→ GIVEN DATA:
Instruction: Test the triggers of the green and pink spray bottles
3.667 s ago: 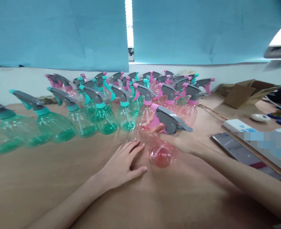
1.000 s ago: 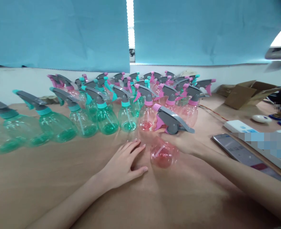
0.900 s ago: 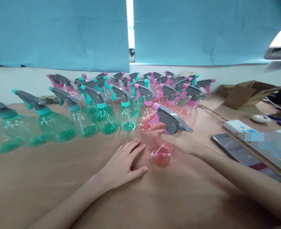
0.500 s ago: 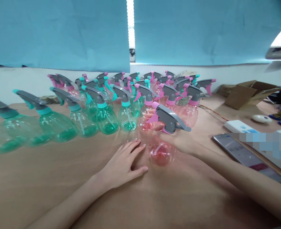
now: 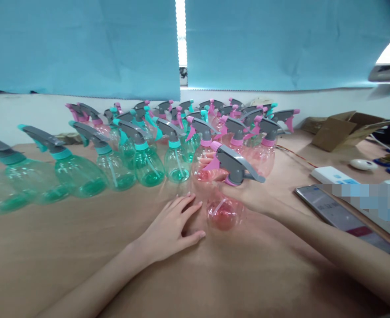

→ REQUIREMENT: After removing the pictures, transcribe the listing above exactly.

→ RESULT OF THIS EXERCISE:
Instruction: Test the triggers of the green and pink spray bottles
3.667 s ago: 
1.000 s ago: 
0.900 s ago: 
0.500 s ago: 
now: 

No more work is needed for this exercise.